What happened
Massie pushed his long-running Federal Reserve abolition bill back into the news cycle Tuesday by citing 'The Bitcoin Standard', the 2018 book by economist Saifedean Ammous that argues sound money historically anchored civilizational stability and that Bitcoin is its modern successor. Bitcoinist reported the citation Tuesday afternoon. Massie has introduced versions of the abolition bill in prior Congresses, each time without meaningful co-sponsor traction.
What's new is the framing. By naming Ammous's book, Massie attached the bill to a thesis that's circulated in Bitcoin investor circles for nearly a decade and that's been promoted by figures including Michael Saylor and Jack Mallers. The bill text doesn't mention Bitcoin.
The citation does the work.
Why it matters
Fed abolition bills don't pass. Every analyst on this beat knows that, and Massie knows it too. The reason this matters is that a sitting member of Congress is now publicly arguing the Bitcoin-maximalist monetary case on the House floor, not in a podcast or a conference.

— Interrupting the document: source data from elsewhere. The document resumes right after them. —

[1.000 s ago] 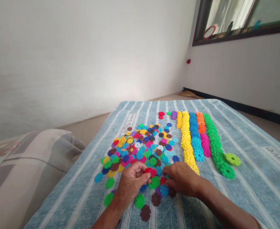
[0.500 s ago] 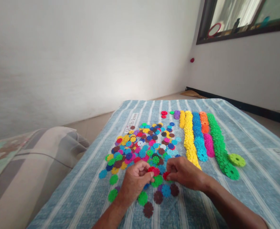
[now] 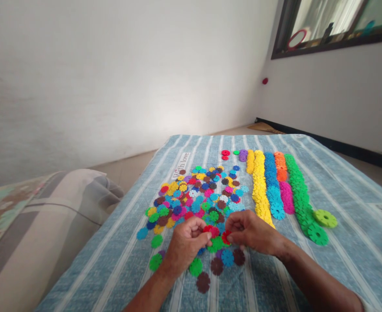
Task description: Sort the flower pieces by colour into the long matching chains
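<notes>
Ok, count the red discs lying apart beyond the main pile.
2: a red disc and a second red disc just nearer, both on the striped blue cover past the pile. None look hidden.

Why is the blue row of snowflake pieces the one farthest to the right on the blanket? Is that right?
No. The head view shows that the green row of snowflake pieces is the one farthest to the right on the blanket. The blue row lies further left, with orange and pink pieces between them.
</notes>
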A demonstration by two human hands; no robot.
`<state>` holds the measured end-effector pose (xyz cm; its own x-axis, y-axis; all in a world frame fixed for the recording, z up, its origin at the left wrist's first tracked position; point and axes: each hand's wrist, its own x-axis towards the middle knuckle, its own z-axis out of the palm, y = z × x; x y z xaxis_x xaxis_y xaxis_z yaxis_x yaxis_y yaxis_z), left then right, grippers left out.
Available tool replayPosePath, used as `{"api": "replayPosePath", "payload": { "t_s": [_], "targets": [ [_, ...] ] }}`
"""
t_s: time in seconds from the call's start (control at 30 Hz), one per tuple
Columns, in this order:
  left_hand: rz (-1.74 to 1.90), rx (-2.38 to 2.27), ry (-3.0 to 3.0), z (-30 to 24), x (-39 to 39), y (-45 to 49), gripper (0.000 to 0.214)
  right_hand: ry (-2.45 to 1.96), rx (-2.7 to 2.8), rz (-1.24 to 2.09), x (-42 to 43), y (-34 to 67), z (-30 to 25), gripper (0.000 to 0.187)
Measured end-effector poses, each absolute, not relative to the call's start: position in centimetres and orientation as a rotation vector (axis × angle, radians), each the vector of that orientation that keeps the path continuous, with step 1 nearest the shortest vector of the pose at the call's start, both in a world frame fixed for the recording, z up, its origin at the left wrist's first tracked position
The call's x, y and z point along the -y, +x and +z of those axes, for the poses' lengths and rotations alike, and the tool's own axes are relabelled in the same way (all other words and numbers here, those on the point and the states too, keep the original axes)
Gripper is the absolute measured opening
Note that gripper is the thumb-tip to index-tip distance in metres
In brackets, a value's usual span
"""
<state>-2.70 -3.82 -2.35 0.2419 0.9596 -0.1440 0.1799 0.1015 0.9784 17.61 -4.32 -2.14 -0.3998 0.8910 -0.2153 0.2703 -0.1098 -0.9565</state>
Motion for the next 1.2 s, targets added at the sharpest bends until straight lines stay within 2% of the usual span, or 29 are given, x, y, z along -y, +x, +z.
{"api": "replayPosePath", "payload": {
  "t_s": [0.2,0.43,0.7,1.2],
  "targets": [
    [0.845,-1.186,1.33,-2.4,3.8,-2.7,0.013,-1.353,1.652,1.55,4.4,17.6,-2.0,0.006],
    [0.826,-1.16,1.332,-2.5,3.9,-2.6,0.011,-1.183,1.415,1.69,4.7,16.2,-1.9,0.009],
    [0.83,-1.135,1.263,-2.0,4.1,-2.5,0.013,-1.249,1.363,1.542,5.0,14.9,-2.8,0.004],
    [0.835,-1.145,1.266,-2.2,3.9,-2.7,0.015,-1.285,1.328,1.499,5.2,13.6,-2.9,0.011]
  ]
}}
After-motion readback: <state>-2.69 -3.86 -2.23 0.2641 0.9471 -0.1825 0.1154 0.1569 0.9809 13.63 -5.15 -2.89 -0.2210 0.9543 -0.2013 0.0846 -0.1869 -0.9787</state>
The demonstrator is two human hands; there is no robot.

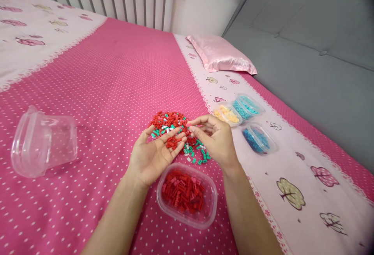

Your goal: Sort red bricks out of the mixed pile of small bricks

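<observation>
Pink dotted bedspread (111,72), tipped clear tub (43,142) far left of the hands, left hand (154,153) palm up cupping red bricks (174,141), mixed brick pile (175,128) beyond, right hand (214,138) fingers narrowed, pinch hidden, red-filled container (187,194) between wrists, grey sofa (306,52) right, cut off.

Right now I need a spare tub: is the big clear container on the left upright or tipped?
Tipped. The clear container lies on its side on the pink bedspread, with nothing visible inside.
</observation>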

That's a shift in where the argument lives. The Bitcoin community has spent years trying to move the sound-money critique from Twitter into formal policy discourse. Tuesday's citation does that, even if the legislative vehicle goes nowhere.
It also lands at a moment when the broader Republican caucus has warmed to crypto policy, with the post-2024 election cycle producing the most crypto-friendly Congress on record. Endorsement of Ammous's framing by even a handful of additional members would mark a real escalation.